In 1999, we were blessed by a tiny bundle of a girl named Le Xiao (Now Madeline). She was born in Jiangxi Province and was 19 months old when she joined us. We always knew we would add to our family at some point and in early 2001, started discussing a "MeiMei" (little sister) for Madeline. Early on in the paper chase, we were sent ASIA's list of "Waiting Children". It was never really our intention to go "Special Needs" and we hadn't really considered an older child, but there was Sheng LiHuan, 8 years old and looking like she was ready to show the world a thing or two!! The report said that she was in good health, had a repaired cleft lip and was a dancer!
Over the course of a few days, I found myself noticing this young lady more and more. Eventually I found myself asking "Why NOT have this child join our family?" and then I finally showed her picture to my husband who immediately agreed "Why NOT?"
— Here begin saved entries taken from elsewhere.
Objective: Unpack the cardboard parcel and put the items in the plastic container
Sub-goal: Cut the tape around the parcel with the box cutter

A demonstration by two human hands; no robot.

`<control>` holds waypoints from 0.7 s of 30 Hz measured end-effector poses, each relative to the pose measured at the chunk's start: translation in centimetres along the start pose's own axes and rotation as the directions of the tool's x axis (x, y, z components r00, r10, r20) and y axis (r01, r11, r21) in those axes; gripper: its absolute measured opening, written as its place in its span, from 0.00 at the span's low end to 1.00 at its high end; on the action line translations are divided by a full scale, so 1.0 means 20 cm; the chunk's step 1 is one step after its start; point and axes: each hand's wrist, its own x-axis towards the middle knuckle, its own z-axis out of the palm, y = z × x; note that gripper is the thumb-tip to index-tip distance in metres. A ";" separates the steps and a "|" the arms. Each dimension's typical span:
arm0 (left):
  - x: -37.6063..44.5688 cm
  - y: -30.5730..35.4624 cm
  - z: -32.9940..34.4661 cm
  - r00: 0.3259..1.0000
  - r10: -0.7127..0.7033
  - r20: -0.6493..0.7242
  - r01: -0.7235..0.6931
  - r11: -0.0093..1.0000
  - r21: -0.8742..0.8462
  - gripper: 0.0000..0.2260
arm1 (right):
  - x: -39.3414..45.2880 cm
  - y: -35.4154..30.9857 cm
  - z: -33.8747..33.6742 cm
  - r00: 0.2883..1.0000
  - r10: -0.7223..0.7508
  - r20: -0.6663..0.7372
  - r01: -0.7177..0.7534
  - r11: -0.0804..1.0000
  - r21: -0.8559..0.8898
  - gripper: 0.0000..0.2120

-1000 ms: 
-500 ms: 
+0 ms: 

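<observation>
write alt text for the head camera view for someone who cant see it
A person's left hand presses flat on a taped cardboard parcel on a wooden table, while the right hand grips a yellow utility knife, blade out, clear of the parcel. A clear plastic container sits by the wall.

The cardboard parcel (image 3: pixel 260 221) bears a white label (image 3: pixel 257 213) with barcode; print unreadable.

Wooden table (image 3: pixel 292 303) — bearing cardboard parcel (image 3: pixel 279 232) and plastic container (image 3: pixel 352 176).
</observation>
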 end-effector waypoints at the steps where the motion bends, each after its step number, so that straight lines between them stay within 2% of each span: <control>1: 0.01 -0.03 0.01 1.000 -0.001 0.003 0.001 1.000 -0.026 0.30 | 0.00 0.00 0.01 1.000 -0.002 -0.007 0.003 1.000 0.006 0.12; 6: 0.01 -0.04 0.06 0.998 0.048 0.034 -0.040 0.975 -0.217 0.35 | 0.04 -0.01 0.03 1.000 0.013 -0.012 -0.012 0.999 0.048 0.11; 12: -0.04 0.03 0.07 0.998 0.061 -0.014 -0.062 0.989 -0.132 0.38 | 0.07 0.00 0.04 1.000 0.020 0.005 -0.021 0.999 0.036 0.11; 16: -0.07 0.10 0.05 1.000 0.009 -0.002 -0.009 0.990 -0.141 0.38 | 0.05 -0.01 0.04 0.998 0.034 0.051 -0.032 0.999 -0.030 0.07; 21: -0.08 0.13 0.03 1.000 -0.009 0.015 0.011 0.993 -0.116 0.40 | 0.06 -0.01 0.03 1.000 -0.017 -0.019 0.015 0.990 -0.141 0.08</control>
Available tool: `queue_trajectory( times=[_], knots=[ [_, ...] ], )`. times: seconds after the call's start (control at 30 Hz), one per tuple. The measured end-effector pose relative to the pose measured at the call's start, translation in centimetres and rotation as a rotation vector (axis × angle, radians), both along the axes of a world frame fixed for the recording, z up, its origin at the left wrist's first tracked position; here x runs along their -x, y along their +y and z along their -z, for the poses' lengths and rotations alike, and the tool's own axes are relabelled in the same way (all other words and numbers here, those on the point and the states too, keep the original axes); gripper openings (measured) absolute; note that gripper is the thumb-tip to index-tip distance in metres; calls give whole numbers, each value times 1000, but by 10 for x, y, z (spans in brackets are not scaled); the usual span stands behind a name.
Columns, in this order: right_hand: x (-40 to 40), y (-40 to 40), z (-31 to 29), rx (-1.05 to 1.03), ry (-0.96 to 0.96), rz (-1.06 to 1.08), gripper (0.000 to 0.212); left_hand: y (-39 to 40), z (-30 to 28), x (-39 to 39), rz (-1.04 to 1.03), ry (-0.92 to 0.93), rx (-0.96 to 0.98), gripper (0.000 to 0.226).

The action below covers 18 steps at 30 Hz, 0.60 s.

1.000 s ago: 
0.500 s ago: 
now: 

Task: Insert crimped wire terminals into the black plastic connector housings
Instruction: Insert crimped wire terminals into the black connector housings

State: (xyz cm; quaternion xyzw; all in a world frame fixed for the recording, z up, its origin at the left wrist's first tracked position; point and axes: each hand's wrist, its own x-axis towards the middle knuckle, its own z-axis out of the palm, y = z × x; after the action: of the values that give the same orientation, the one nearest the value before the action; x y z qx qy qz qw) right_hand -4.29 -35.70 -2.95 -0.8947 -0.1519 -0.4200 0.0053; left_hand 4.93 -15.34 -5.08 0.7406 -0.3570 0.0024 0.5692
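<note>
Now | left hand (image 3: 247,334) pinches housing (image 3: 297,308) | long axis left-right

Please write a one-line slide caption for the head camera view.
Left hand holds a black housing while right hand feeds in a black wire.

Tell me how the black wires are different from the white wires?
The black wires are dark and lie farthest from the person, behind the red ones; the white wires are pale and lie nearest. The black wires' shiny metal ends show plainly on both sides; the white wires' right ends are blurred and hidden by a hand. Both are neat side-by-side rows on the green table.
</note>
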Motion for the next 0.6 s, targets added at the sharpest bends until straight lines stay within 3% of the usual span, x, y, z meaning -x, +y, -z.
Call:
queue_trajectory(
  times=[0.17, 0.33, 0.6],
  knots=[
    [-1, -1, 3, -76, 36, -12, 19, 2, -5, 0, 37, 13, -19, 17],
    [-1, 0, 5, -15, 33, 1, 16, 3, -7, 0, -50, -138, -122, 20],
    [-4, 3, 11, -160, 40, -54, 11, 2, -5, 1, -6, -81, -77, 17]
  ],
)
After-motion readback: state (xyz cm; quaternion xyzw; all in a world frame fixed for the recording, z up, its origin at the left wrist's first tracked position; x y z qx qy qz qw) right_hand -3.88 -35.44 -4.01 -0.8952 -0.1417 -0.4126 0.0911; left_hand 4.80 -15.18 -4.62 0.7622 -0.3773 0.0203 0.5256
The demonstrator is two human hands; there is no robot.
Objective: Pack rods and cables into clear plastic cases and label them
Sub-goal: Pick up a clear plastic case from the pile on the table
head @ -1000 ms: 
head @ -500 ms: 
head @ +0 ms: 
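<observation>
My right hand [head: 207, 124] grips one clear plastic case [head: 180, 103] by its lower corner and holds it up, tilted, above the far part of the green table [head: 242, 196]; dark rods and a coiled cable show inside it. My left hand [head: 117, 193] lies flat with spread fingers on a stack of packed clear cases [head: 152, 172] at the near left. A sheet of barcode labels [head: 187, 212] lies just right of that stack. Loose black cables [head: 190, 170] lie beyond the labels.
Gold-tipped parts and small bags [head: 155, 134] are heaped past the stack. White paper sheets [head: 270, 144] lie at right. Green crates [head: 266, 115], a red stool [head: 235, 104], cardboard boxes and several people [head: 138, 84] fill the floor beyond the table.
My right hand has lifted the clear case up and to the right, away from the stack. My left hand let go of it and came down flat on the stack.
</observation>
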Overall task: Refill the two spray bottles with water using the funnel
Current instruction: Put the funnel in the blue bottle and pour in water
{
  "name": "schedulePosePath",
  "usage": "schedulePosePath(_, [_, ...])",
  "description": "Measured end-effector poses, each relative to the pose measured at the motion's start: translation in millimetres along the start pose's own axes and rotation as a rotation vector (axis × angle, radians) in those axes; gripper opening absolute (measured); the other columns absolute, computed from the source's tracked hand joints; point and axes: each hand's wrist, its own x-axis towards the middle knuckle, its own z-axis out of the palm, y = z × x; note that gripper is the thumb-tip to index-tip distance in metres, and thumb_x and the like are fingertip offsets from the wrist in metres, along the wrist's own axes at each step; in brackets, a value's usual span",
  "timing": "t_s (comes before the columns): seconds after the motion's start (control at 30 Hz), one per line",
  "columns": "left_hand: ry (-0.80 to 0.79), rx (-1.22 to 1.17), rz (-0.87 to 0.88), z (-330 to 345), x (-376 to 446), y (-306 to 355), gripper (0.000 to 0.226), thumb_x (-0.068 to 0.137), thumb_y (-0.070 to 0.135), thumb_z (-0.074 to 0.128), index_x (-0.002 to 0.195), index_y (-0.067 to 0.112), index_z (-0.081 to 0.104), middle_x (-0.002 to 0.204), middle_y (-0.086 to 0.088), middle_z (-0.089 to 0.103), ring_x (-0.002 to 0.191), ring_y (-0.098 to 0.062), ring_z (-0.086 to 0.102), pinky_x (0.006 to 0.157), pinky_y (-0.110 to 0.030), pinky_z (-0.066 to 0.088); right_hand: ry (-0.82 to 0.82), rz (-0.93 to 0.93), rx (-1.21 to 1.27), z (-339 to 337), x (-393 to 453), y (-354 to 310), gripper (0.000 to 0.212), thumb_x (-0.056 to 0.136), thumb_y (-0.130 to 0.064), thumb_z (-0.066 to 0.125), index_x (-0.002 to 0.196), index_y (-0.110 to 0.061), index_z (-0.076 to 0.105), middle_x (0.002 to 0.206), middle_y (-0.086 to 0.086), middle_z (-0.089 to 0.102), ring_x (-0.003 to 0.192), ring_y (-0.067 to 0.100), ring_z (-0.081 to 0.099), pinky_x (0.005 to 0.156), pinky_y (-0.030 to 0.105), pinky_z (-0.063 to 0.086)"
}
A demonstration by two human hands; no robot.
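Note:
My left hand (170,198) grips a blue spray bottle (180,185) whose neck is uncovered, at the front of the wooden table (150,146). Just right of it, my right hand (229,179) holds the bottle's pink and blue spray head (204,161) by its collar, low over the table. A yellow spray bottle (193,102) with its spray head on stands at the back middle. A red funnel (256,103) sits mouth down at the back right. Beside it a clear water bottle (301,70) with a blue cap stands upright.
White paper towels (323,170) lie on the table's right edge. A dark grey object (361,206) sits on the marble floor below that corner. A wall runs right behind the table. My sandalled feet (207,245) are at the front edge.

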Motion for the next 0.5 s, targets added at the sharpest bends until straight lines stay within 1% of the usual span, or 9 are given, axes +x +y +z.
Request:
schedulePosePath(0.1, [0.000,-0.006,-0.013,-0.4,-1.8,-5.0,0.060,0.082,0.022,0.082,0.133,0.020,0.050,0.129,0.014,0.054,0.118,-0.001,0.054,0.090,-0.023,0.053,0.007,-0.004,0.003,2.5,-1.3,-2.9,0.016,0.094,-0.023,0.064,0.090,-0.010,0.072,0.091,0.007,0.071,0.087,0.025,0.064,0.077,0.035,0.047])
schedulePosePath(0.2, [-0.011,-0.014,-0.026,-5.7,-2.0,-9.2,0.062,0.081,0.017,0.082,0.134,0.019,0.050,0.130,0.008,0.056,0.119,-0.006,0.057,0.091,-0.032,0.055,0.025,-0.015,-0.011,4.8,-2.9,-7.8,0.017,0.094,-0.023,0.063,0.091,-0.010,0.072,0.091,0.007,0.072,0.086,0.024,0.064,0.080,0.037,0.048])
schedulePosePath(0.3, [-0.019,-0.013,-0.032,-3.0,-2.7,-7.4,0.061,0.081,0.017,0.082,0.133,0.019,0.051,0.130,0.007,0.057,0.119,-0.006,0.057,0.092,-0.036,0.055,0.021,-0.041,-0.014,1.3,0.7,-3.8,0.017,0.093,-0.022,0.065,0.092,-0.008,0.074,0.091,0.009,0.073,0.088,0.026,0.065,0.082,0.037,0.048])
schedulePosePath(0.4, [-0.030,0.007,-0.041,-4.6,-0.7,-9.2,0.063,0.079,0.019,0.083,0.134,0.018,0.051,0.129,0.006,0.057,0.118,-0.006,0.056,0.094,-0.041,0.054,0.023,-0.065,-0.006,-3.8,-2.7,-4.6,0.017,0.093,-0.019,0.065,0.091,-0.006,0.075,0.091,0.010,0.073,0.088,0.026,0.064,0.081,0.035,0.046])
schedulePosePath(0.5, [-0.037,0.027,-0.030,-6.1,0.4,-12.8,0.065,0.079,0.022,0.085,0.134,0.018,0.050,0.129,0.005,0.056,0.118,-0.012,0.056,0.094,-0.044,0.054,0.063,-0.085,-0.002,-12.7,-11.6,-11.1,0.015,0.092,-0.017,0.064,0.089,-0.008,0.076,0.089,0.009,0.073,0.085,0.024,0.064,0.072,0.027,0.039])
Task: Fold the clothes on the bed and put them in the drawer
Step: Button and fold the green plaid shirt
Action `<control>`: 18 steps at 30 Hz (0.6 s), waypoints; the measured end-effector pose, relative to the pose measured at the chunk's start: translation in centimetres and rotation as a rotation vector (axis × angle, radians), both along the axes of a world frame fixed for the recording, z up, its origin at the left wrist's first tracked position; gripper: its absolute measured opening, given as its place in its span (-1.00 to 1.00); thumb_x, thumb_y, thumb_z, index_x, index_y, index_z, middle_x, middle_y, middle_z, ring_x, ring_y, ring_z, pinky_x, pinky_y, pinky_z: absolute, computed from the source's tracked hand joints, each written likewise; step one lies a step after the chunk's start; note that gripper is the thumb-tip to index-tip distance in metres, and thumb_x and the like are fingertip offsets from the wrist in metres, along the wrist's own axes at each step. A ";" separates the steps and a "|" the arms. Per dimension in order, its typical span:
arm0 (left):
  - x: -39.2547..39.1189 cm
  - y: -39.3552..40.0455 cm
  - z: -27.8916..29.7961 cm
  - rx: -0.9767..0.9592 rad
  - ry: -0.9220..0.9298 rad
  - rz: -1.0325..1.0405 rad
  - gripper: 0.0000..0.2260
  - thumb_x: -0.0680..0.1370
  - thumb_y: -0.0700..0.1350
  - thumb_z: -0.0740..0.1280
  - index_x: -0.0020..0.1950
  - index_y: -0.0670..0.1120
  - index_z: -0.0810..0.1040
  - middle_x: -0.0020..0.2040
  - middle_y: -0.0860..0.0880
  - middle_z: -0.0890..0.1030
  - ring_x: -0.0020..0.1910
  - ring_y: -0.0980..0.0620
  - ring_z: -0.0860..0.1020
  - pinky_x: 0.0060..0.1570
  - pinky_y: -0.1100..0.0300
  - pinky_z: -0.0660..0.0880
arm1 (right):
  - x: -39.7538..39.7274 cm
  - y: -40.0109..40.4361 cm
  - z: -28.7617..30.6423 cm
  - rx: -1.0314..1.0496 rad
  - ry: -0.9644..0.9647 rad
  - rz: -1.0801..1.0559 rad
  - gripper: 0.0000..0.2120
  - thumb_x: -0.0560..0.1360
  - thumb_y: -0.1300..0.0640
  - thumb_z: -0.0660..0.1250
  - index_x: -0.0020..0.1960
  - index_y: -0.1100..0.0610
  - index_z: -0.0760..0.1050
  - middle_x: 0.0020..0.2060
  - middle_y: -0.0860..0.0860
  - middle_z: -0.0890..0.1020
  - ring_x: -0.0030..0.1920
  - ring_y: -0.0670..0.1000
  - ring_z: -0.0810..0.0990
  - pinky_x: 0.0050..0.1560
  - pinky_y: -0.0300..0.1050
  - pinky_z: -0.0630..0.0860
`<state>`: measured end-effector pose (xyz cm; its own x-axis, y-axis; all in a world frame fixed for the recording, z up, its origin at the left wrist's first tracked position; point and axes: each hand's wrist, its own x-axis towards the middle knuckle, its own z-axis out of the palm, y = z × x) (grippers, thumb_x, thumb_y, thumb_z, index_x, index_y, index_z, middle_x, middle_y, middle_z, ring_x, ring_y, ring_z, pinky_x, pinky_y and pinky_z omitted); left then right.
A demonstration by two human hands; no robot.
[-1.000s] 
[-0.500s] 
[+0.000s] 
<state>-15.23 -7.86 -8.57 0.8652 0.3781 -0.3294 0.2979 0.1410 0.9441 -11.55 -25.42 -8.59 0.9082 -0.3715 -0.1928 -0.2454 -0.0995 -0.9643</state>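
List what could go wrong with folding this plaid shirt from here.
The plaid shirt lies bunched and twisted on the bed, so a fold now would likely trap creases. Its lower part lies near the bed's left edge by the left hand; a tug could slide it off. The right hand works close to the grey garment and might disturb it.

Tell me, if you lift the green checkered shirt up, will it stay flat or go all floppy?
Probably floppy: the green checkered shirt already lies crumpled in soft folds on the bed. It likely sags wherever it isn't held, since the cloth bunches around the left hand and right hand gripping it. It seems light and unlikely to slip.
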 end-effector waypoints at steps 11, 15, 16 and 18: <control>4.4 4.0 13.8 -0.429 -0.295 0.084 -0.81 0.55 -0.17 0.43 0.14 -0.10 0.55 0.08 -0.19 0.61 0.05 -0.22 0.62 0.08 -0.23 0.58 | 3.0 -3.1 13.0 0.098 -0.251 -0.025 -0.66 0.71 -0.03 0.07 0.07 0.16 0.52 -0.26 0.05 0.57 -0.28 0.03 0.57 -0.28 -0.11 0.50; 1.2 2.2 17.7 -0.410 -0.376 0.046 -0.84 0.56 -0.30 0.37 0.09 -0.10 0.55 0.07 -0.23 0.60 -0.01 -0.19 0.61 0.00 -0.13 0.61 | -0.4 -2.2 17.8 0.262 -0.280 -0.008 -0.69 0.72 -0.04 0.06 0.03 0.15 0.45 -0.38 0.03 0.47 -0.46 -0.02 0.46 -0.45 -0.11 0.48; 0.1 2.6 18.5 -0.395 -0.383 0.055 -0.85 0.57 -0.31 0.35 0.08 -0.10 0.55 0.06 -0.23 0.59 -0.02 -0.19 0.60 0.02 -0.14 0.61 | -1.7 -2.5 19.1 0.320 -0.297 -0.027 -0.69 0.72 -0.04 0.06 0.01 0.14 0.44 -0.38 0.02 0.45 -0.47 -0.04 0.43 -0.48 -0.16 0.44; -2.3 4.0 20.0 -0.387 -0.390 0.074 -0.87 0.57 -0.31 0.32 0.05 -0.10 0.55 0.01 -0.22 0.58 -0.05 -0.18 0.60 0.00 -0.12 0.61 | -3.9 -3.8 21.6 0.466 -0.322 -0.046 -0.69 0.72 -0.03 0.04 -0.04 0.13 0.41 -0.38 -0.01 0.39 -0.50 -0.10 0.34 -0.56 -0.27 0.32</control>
Once this decision was made, we began to ask ourselves some questions about how this would affect Madeline, what LiHuan would need to settle into our family and what having a "big kid" would mean to us. Some of the things we considered while doing our home study were:
- Would this child be able to bond? There were clues in her write up that she had the skills and ability to bond with us in time.
- How would Maddy feel about being a little sister after ruling the roost for two years? Adopting out of birth order takes a lot of thought. We came to the conclusion that, since Maddy usually enjoys being with older children rather than younger, this might actually be a better fit for us.
- What resources are here for us, so far as medical, emotional support, cultural, educational, etc.? Here, we established that we were very close to OHSU/ Dornbecher should she need further repairs on her cleft lip, counseling could be arranged, if needed, a very active FCC group and a very welcoming Chinese community are in the area and Salem/ Keizer has a noteworthy ESL program.
Now that all of our ducks were in a row, we went ahead with the required paperwork and began building a support system (AOKchina on Yahoo has been invaluable every step of the way). One blessing of the Waiting Child program is that the process can be MUCH faster than the traditional route. In late October 2001, I got a phone call from Danielle saying THE REFERRAL IS HERE! SHE'S YOURS AND WAITING TO COME HOME!
In Early December 2001, I traveled to Guangzhou, leaving my current family behind to meet the one who would complete our family. Sitting in the lobby at the White Swan with our guide, I saw a child in a bright red jumper wearing the scarf I sent her! She was here! All I could think of is how nervous and scared I was and how absolutely terrified this kid must be. After meeting her with smiles and hugs, I asked her in very broken Mandarin "Wo keyi zuo ni de Mama ma?" "Can I be your mother?", to which she replied "Keyi" "You can". These have got to be two bravest words ever spoken by a child.
Our two weeks in Guangzhou were a whirlwind of appointments, sightseeing, shopping and getting to know each other. It was very clear from the start that this kid was a bundle of nervous energy, but cautiously game for almost anything.
Arriving at Portland International Airport three days before Christmas, my daughter Maddy's first words on meeting LiHuan were, "Now I have a sister to play with!" On Christmas Eve, she announced to the pastor of our church, "We changed our family". Truer words were never spoken.
Almost two years later, I am the mother of one Kindergartener with a jack-o-lantern smile and one fifth grader who is growing daily in confidence and abilities. I feel very privileged to be a part of these girls lives and look forward to having a lifetime connection with my daughters, as they become young women finding their way. Whatever doubts, questions or insecurities I may have had in the past, one thing I know is that Miss Lily Rosemary LiHuan (and Madeline Jade Xiao for that matter) are going to show the world a thing or two, and my husband and I want to be there to see THAT!